(Task inputs)

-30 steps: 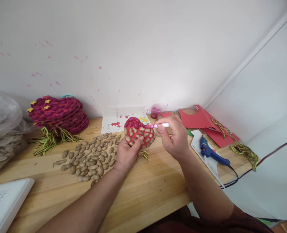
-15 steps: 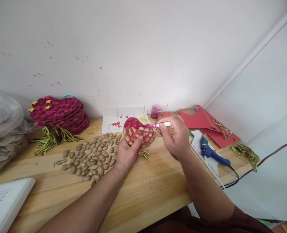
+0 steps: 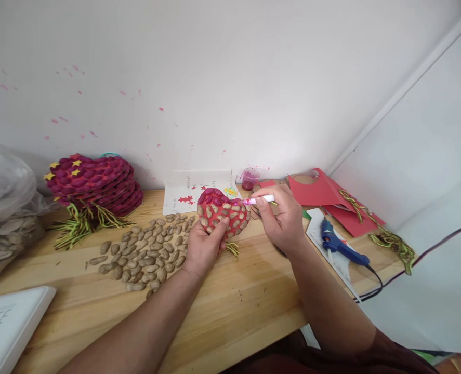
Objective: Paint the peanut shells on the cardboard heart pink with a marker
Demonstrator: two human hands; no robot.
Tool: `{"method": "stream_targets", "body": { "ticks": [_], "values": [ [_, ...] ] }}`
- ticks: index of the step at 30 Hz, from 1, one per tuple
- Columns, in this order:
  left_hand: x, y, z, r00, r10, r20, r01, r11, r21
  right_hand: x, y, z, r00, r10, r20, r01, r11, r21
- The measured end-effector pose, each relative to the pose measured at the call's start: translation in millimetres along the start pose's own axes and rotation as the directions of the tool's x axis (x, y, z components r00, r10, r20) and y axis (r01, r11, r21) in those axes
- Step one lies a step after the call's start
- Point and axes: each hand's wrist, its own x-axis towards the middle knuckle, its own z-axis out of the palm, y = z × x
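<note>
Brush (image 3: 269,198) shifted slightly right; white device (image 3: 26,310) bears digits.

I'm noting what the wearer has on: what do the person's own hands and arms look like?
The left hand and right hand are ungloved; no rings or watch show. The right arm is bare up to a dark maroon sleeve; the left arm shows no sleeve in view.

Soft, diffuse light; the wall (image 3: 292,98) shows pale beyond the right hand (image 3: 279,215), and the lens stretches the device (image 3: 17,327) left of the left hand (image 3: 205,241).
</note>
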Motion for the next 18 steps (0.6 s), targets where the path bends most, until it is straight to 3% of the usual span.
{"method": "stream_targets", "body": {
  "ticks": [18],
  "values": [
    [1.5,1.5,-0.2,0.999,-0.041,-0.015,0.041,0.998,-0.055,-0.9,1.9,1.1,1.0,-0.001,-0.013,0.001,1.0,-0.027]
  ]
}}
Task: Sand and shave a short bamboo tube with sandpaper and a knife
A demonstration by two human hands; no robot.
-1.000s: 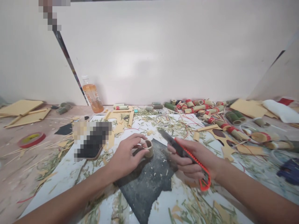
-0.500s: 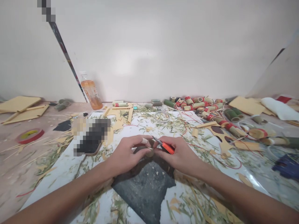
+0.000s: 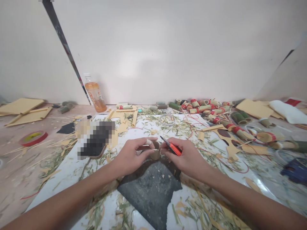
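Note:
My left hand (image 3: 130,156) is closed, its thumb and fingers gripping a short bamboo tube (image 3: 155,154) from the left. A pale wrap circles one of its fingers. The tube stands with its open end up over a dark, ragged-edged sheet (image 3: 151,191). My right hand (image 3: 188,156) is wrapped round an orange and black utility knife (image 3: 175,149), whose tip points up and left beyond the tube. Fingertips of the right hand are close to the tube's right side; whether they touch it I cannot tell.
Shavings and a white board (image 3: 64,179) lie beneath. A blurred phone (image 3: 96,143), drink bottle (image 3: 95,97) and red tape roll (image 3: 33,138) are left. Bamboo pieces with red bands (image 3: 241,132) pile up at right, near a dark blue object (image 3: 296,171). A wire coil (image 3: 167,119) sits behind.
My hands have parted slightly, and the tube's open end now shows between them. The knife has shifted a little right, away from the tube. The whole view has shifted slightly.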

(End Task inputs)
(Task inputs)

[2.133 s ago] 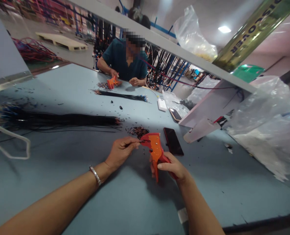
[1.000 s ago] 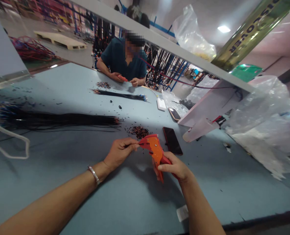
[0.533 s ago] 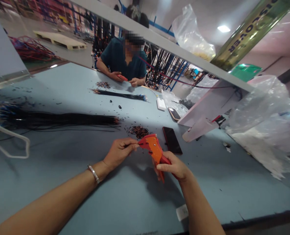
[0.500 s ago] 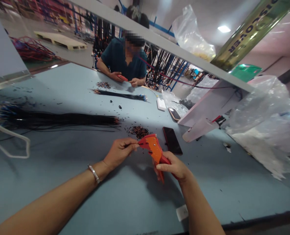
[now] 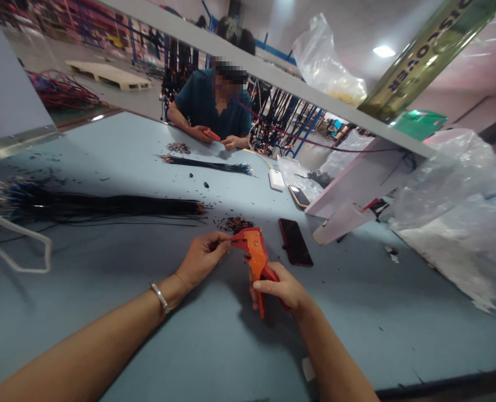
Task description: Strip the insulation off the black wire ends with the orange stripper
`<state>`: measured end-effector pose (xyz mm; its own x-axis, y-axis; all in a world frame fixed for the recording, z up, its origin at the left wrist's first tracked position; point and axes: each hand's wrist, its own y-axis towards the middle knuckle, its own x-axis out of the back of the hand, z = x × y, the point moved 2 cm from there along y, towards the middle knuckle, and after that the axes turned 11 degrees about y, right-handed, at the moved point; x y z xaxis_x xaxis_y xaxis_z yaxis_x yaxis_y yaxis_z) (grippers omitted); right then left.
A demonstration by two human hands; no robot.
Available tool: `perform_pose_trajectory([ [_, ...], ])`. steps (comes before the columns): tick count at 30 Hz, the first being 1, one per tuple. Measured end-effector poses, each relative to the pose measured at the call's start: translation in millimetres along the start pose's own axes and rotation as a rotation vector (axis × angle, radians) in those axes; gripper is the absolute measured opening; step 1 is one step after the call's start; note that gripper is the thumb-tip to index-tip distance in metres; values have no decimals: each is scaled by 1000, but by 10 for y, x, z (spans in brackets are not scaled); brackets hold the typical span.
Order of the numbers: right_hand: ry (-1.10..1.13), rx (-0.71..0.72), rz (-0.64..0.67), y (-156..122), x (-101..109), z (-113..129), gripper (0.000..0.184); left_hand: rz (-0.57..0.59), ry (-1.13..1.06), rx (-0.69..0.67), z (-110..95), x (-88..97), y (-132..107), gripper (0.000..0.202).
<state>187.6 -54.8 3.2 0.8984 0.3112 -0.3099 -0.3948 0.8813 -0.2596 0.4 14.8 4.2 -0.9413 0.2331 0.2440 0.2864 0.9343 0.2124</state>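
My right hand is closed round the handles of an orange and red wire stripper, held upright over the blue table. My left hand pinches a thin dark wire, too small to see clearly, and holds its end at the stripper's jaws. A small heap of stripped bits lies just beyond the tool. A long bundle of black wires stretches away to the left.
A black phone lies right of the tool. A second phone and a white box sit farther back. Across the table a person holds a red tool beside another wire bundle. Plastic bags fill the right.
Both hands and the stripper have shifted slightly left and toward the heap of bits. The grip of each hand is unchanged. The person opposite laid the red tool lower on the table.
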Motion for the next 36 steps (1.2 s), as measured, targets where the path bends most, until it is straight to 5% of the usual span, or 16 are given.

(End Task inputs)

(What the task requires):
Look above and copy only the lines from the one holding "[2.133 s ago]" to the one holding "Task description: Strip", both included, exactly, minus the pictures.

(Solution to the exercise):
[2.133 s ago] 
[1.000 s ago] 
[0.533 s ago] 
[0.500 s ago] 
[now] 
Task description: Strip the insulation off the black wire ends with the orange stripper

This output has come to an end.